Data records:
####
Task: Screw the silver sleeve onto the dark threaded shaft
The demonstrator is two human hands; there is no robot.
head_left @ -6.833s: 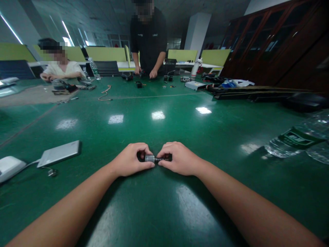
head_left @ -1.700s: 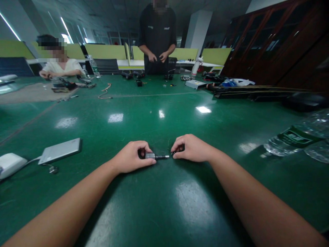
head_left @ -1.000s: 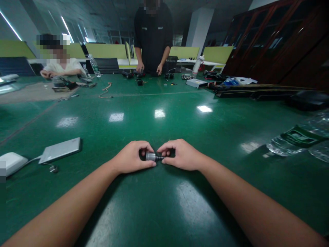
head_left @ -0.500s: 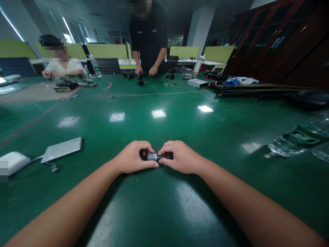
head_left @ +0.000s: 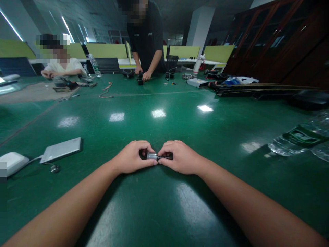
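Observation:
Low over the green table, a small silver cylinder with a dark, thin end lies between my hands. My left hand is closed round the silver part, thumb below and fingers above. The thumb and fingers of my right hand pinch the dark end. Both sets of fingertips nearly meet at the middle of the piece. What the curled fingers cover is hidden.
A silver flat box with a cable and a white case lie at the left. Plastic bottles lie at the right. Across the table, a standing person handles dark parts; another person sits at the left.
The standing person has leaned left, and that person's hand at the right has moved left onto the dark parts. My hands have hardly moved.

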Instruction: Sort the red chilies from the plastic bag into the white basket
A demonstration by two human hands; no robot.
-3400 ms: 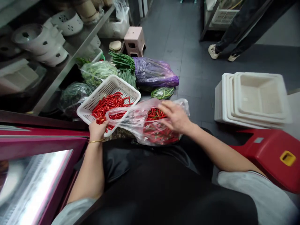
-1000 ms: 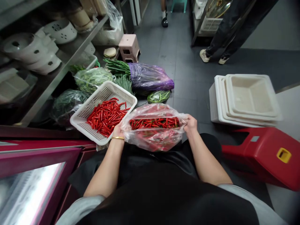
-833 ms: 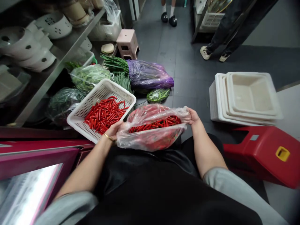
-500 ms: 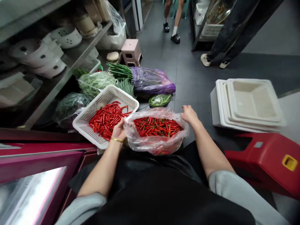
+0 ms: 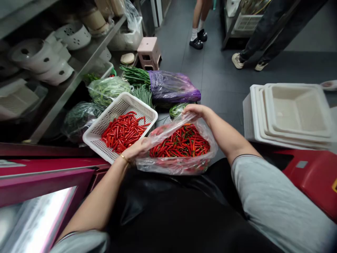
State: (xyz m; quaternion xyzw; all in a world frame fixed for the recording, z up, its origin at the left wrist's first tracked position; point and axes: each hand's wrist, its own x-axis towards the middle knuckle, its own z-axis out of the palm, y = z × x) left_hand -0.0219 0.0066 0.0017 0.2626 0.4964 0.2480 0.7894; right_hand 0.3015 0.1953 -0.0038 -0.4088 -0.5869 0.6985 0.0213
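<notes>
A clear plastic bag (image 5: 168,166) full of red chillies (image 5: 181,142), some with green stems, stands open in front of my lap. My left hand (image 5: 137,149) is closed on the bag's left rim; its fingertips are partly hidden by the plastic. At the far rim, my right hand (image 5: 196,110) pinches the plastic and pulls it into a taut band running toward the left hand. Just left of the bag, a white perforated basket (image 5: 94,137) sits tilted, with a heap of red chillies (image 5: 122,131) without visible stems inside.
Beyond lie a purple-wrapped bundle of greens (image 5: 175,86), bagged green vegetables (image 5: 109,89) and a pink stool (image 5: 149,51). Stacked white trays (image 5: 297,109) and a red plastic object (image 5: 313,179) are on the right. Shelving (image 5: 79,80) lines the left. Two people's legs (image 5: 198,21) show farther off.
My right hand has moved left and away from me along the bag's rim, stretching the plastic. The left hand has shifted slightly right. A person's legs in the background have moved.
</notes>
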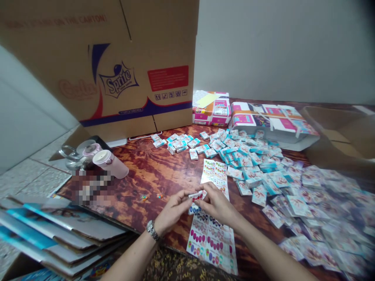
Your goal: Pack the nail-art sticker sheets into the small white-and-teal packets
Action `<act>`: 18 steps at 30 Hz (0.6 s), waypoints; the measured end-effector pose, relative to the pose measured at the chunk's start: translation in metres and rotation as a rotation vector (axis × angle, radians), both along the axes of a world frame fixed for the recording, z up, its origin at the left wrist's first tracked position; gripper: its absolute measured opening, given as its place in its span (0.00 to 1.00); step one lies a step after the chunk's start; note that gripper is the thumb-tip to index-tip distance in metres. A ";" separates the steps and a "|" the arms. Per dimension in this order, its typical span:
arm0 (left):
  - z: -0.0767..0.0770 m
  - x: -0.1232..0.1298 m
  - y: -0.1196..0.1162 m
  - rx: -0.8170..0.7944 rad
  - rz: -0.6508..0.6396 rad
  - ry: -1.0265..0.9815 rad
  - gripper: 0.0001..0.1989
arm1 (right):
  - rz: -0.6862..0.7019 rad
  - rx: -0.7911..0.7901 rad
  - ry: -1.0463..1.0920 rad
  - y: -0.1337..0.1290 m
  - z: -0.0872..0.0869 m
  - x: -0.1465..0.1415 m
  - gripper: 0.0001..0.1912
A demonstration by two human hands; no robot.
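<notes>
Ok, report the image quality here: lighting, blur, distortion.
Head view: soft, even indoor light, faint sheen on the wooden table; left hand and right hand sharp; loose packets blur toward the lower right; wide-angle bending warps the Sprite carton; a pixelated patch masks part of the table.

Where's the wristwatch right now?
In the head view, the metal wristwatch is lower left of centre on the person's left wrist, just behind the left hand, which pinches a small printed card with the right hand.

One head-worn camera looks forward and down, close over the wooden worktop point(137, 175), with the left hand point(171, 214) and right hand point(216, 205) low in the centre of the frame.
</notes>
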State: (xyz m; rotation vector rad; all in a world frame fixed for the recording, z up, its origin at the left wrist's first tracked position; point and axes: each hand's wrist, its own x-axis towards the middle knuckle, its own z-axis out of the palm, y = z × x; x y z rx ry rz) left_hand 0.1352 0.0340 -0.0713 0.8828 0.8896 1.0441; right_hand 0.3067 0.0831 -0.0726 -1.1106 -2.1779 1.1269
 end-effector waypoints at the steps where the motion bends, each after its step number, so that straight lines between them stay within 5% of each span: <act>1: -0.001 0.001 -0.001 0.013 0.004 0.012 0.14 | 0.003 0.023 -0.013 0.000 -0.001 -0.001 0.08; 5: -0.011 0.003 -0.003 -0.036 0.130 0.037 0.10 | 0.042 0.245 -0.058 -0.003 -0.003 -0.003 0.04; 12: -0.010 -0.001 -0.007 -0.176 0.269 -0.182 0.09 | 0.271 0.995 -0.208 -0.009 -0.014 0.004 0.09; 18: -0.016 -0.011 -0.006 -0.071 0.375 0.045 0.14 | 0.323 0.917 -0.276 -0.011 -0.014 -0.013 0.12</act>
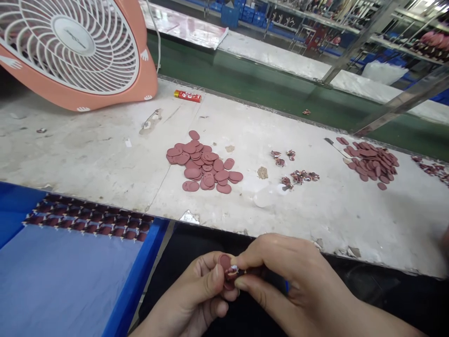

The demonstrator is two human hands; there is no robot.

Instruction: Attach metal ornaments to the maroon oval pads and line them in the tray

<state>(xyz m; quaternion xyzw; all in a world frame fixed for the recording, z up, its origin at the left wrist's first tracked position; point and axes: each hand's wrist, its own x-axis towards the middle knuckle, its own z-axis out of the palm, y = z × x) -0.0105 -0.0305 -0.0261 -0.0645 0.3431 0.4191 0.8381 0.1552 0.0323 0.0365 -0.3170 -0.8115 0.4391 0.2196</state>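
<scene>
Just in front of the table edge, my left hand [199, 290] pinches a small reddish-brown oval disc [225, 262] between thumb and fingers. My right hand [280, 271] closes its thumb and forefinger on a tiny figure-like part with white and brown on it [232, 270], set against the disc. The fingers partly hide how the two pieces meet. Beyond my hands lies a pile of matching oval discs [205, 164], some with small holes. To its right are several loose small brown-and-white parts [300, 176].
A blue tray [140, 281] at the lower left holds rows of disc pieces [94, 220]. An orange fan [140, 89] stands at the back left, near a red-and-yellow tube [188, 96]. Another disc pile [373, 161] lies at right. A metal post [396, 107] slants behind the table.
</scene>
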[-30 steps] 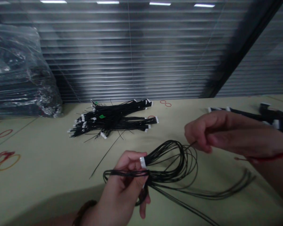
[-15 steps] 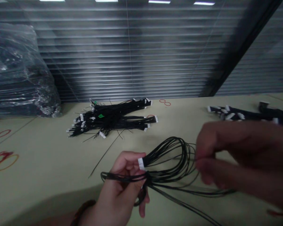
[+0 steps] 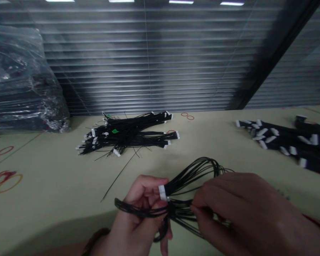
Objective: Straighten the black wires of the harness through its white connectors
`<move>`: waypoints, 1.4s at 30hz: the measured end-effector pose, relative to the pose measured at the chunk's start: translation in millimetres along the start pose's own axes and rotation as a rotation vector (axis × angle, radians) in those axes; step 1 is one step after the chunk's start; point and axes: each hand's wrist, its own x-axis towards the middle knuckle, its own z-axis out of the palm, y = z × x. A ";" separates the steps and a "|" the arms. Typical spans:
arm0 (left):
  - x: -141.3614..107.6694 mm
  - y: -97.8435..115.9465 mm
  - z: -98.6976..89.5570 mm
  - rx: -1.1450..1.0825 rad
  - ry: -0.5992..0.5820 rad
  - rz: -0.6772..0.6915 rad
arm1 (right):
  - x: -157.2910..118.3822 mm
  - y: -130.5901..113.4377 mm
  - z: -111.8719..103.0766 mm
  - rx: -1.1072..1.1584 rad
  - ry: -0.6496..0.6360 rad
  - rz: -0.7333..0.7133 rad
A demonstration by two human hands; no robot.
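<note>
A wire harness (image 3: pixel 197 170) of thin black wires, looped back on itself, hangs over the table's near side. My left hand (image 3: pixel 141 209) is closed around its gathered middle, thumb pressing on the wires. The harness's white connector (image 3: pixel 162 192) sits by the left fingertips, and a smaller loop of wires sticks out to the left over that hand. My right hand (image 3: pixel 229 209) pinches the wires just right of the gathered point, thumb against forefinger. The back of the right hand hides the wire ends.
A pile of black harnesses (image 3: pixel 128 133) with white connectors lies at the back centre, a single loose wire (image 3: pixel 120 174) in front. More harnesses (image 3: pixel 280 138) lie at right. A clear plastic bag (image 3: pixel 26 85) stands at left, near red and yellow rubber bands (image 3: pixel 5 179). Window blinds (image 3: pixel 149 60) rise behind.
My right hand has come left and down from the outer side of the loop to the wires beside my left hand. The left hand keeps its hold, nearly in place.
</note>
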 end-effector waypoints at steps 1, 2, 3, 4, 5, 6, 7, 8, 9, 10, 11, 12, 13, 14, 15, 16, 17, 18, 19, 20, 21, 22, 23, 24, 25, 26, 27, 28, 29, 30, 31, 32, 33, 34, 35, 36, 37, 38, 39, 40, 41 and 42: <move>-0.4 -0.1 -0.6 0.002 -0.005 0.003 | 0.8 -0.5 0.3 -0.006 0.005 0.002; -0.9 -0.2 -1.2 0.004 -0.008 0.008 | 1.8 -0.9 0.4 -0.008 0.003 -0.001; -1.4 -0.4 -1.6 0.009 -0.011 0.009 | 2.7 -1.4 0.3 -0.008 0.000 -0.005; -2.0 -0.6 -1.9 0.017 -0.011 0.008 | 3.5 -1.6 -0.1 -0.005 -0.006 -0.005; -2.5 -0.9 -2.1 0.027 -0.012 0.007 | 4.1 -1.7 -0.6 0.004 -0.015 -0.002; -3.0 -1.3 -2.1 0.038 -0.013 0.003 | 4.4 -1.7 -1.1 0.014 -0.030 0.009; -3.4 -1.6 -2.2 0.047 -0.019 0.001 | 4.5 -1.4 -1.5 0.025 -0.038 0.019; -3.6 -2.0 -2.4 0.055 -0.025 -0.002 | 4.5 -1.1 -1.5 0.030 -0.048 0.031; -3.8 -2.3 -2.6 0.059 -0.032 0.003 | 4.4 -0.8 -1.2 0.038 -0.053 0.034; -3.8 -2.6 -3.0 0.060 -0.035 0.002 | 4.3 -0.5 -0.5 0.043 -0.054 0.038; -3.6 -2.9 -3.3 0.059 -0.038 0.002 | 4.3 -0.4 0.6 0.041 -0.048 0.042; -3.2 -3.0 -3.6 0.056 -0.041 0.000 | 4.3 -0.3 2.0 0.036 -0.035 0.036; -2.8 -3.1 -3.8 0.054 -0.045 -0.003 | 4.4 -0.3 3.5 0.028 -0.011 0.022; -2.4 -3.0 -3.7 0.052 -0.053 -0.007 | 4.5 -0.4 5.0 0.018 0.007 0.011; -2.0 -2.9 -3.5 0.049 -0.062 -0.010 | 4.5 -0.6 6.2 0.009 0.025 -0.002; -1.8 -2.7 -3.1 0.045 -0.066 -0.010 | 4.6 -0.8 7.0 0.003 0.018 -0.007; -1.8 -2.4 -2.7 0.042 -0.070 -0.009 | 4.5 -1.0 7.4 0.008 0.010 -0.016; -1.8 -2.2 -2.2 0.038 -0.067 -0.010 | 4.4 -1.3 7.3 0.013 -0.008 -0.013; -2.0 -2.0 -1.9 0.036 -0.065 -0.010 | 4.2 -1.6 6.7 0.017 -0.032 -0.002; -2.3 -1.9 -1.7 0.038 -0.062 -0.013 | 3.9 -1.9 5.9 0.023 -0.042 0.000; -2.6 -1.9 -1.6 0.041 -0.059 -0.016 | 3.5 -2.2 4.9 0.027 -0.037 -0.003; -3.0 -2.0 -1.7 0.046 -0.058 -0.020 | 3.1 -2.3 4.0 0.023 -0.035 -0.003; -3.4 -2.2 -1.9 0.050 -0.054 -0.021 | 2.5 -2.4 3.3 0.017 -0.029 -0.005; -3.9 -2.3 -2.1 0.054 -0.047 -0.025 | 1.9 -2.2 3.1 0.010 -0.028 -0.008; -4.3 -2.5 -2.2 0.058 -0.041 -0.028 | 1.2 -1.7 3.5 0.009 -0.026 -0.012; -4.7 -2.5 -2.3 0.060 -0.036 -0.028 | 0.4 -1.0 4.5 0.013 -0.028 -0.017; -4.9 -2.4 -2.2 0.065 -0.034 -0.028 | -0.5 -0.2 6.0 0.026 -0.030 -0.023; -4.9 -2.2 -2.0 0.071 -0.030 -0.029 | -1.3 0.7 7.8 0.043 -0.021 -0.034; -4.8 -1.9 -1.7 0.075 -0.029 -0.028 | -2.2 1.5 9.6 0.060 -0.010 -0.047; -4.5 -1.5 -1.4 0.078 -0.028 -0.028 | -2.8 2.0 11.0 0.067 -0.004 -0.055; -4.0 -1.1 -1.2 0.080 -0.032 -0.028 | -3.2 2.1 12.0 0.067 -0.009 -0.062; -3.5 -0.7 -1.1 0.083 -0.032 -0.037 | -3.2 1.8 12.3 0.063 -0.014 -0.066; -2.9 -0.4 -1.1 0.082 -0.033 -0.043 | -2.9 1.1 12.0 0.058 -0.017 -0.067; -2.5 -0.3 -1.3 0.081 -0.034 -0.051 | -2.4 0.1 11.2 0.051 -0.020 -0.064; -2.3 -0.4 -1.6 0.081 -0.038 -0.059 | -1.7 -1.0 10.4 0.044 -0.028 -0.050; -2.3 -0.6 -2.1 0.081 -0.042 -0.071 | -1.0 -2.0 9.8 0.034 -0.033 -0.036; -2.7 -0.9 -2.6 0.079 -0.046 -0.077 | -0.5 -2.7 9.7 0.028 -0.036 -0.021; -3.3 -1.2 -3.2 0.074 -0.046 -0.083 | -0.3 -3.0 10.3 0.025 -0.033 -0.012; -4.0 -1.4 -3.8 0.072 -0.057 -0.089 | -0.4 -3.0 11.4 0.029 -0.034 -0.013; -4.8 -1.5 -4.2 0.072 -0.066 -0.098 | -0.8 -2.8 12.9 0.041 -0.020 -0.021; -5.6 -1.5 -4.4 0.071 -0.074 -0.106 | -1.2 -2.6 14.4 0.058 0.004 -0.040; -6.1 -1.5 -4.5 0.073 -0.074 -0.119 | -1.4 -2.6 15.5 0.068 0.014 -0.054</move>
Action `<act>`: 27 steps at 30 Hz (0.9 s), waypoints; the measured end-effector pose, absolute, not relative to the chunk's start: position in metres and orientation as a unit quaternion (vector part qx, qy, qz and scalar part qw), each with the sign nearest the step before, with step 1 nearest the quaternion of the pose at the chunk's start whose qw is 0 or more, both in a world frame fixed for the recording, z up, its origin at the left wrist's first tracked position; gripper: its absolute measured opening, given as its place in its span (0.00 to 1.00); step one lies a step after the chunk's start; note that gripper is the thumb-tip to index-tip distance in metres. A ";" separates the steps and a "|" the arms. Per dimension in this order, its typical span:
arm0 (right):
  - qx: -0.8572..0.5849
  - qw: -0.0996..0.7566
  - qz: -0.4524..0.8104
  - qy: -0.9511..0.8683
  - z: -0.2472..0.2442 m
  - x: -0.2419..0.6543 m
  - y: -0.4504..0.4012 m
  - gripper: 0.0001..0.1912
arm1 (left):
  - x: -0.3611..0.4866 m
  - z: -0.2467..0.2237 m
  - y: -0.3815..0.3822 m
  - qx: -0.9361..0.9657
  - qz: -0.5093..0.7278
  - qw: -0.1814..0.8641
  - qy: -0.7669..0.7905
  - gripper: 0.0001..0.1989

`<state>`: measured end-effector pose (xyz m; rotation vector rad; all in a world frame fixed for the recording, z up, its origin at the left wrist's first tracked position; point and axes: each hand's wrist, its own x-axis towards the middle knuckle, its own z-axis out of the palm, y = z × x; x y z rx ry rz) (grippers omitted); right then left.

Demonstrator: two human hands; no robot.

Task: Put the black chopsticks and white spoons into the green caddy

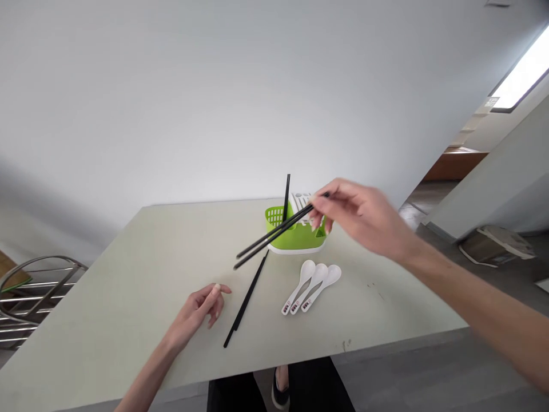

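Note:
A pair of black chopsticks (277, 233) is held by my right hand (349, 214), pinched near one end between thumb and fingers. They slant down to the left in front of a green cutlery basket (295, 239), which has a white base and a white slotted insert (300, 200). In the basket's left compartment another pair of black chopsticks (286, 197) stands upright. On the table, more black chopsticks (246, 300) lie slantwise, just right of my left hand (203, 303). That hand holds nothing, its fingers loosely bent and partly apart.
White spoons (315, 286) with printed handles lie side by side in front of the basket on the pale table (171, 246). A plain wall rises behind the table. At the left is a metal-framed chair (38, 292); a bin (493, 245) stands on the floor at right.

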<state>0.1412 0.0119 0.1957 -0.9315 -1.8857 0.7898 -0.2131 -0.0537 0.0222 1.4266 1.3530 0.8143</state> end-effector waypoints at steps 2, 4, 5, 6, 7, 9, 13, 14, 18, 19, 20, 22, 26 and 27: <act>-0.393 0.463 0.214 -0.765 0.210 0.150 0.020 0.20 | -0.225 0.011 -0.052 0.577 0.349 0.432 0.599 0.27; -0.408 0.461 0.131 -0.777 0.219 0.154 0.032 0.20 | -0.231 0.005 -0.051 0.570 0.364 0.402 0.617 0.27; -0.414 0.448 0.103 -0.786 0.221 0.154 0.039 0.19 | -0.231 0.004 -0.052 0.566 0.372 0.394 0.621 0.27; -0.422 0.429 0.084 -0.795 0.221 0.152 0.048 0.18 | -0.229 0.003 -0.052 0.563 0.376 0.389 0.624 0.27; -0.430 0.405 0.074 -0.804 0.220 0.150 0.058 0.17 | -0.228 0.002 -0.052 0.561 0.377 0.386 0.628 0.27; -0.445 0.353 0.062 -0.821 0.215 0.143 0.080 0.14 | -0.224 0.000 -0.053 0.559 0.370 0.379 0.638 0.26; -0.447 0.244 0.063 -0.859 0.196 0.128 0.122 0.11 | -0.223 -0.006 -0.056 0.567 0.358 0.372 0.642 0.27; -0.444 0.223 0.061 -0.865 0.192 0.125 0.130 0.10 | -0.223 -0.007 -0.057 0.569 0.356 0.369 0.643 0.27; -0.442 0.168 0.076 -0.878 0.181 0.118 0.152 0.11 | -0.223 -0.009 -0.058 0.572 0.344 0.362 0.651 0.28; -0.441 0.164 0.086 -0.878 0.179 0.117 0.155 0.11 | -0.223 -0.009 -0.058 0.572 0.342 0.359 0.654 0.28; -0.437 0.163 0.097 -0.879 0.178 0.117 0.157 0.12 | -0.222 -0.009 -0.058 0.572 0.340 0.356 0.656 0.28; -0.427 0.161 0.117 -0.882 0.176 0.117 0.160 0.12 | -0.222 -0.009 -0.058 0.572 0.338 0.352 0.659 0.27; -0.425 0.165 0.145 -0.878 0.172 0.116 0.162 0.11 | -0.223 -0.010 -0.058 0.577 0.334 0.351 0.658 0.26; -0.428 0.168 0.148 -0.876 0.172 0.116 0.162 0.11 | -0.224 -0.011 -0.058 0.578 0.333 0.350 0.658 0.26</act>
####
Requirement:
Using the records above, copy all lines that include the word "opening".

Exercise output:
Action `<act>`: 18 steps at 30 Hz (0.6 s), waypoints; the measured end-effector pose, relative to the pose measured at the chunk's start: translation in metres and rotation as a rotation vector (axis × angle, radians), both along the axes of a world frame fixed for the recording, z up, its origin at the left wrist's first tracked position; gripper: its absolute measured opening, given as its place in its span (0.00 to 1.00); step one lies a step after the chunk's start; note that gripper is the thumb-tip to index-tip distance in metres. A ";" separates the steps and a "|" the arms. Per dimension in this order, its typical span:
Action `<act>`: 27 steps at 30 Hz (0.9 s), waypoints; the measured end-effector pose, absolute, not relative to the chunk's start: position in metres and orientation as a unit quaternion (vector part qx, qy, qz and scalar part qw), each with the sign nearest the step before, with step 1 nearest the quaternion of the pose at the chunk's start whose qw is 0 or more, both in a world frame fixed for the recording, z up, its origin at the left wrist's first tracked position; gripper: its absolute measured opening, given as its place in its span (0.00 to 1.00); step one lies a step after the chunk's start; note that gripper is the thumb-tip to index-tip distance in metres. A ";" separates the steps and a "|" the arms. Per dimension in this order, its typical span:

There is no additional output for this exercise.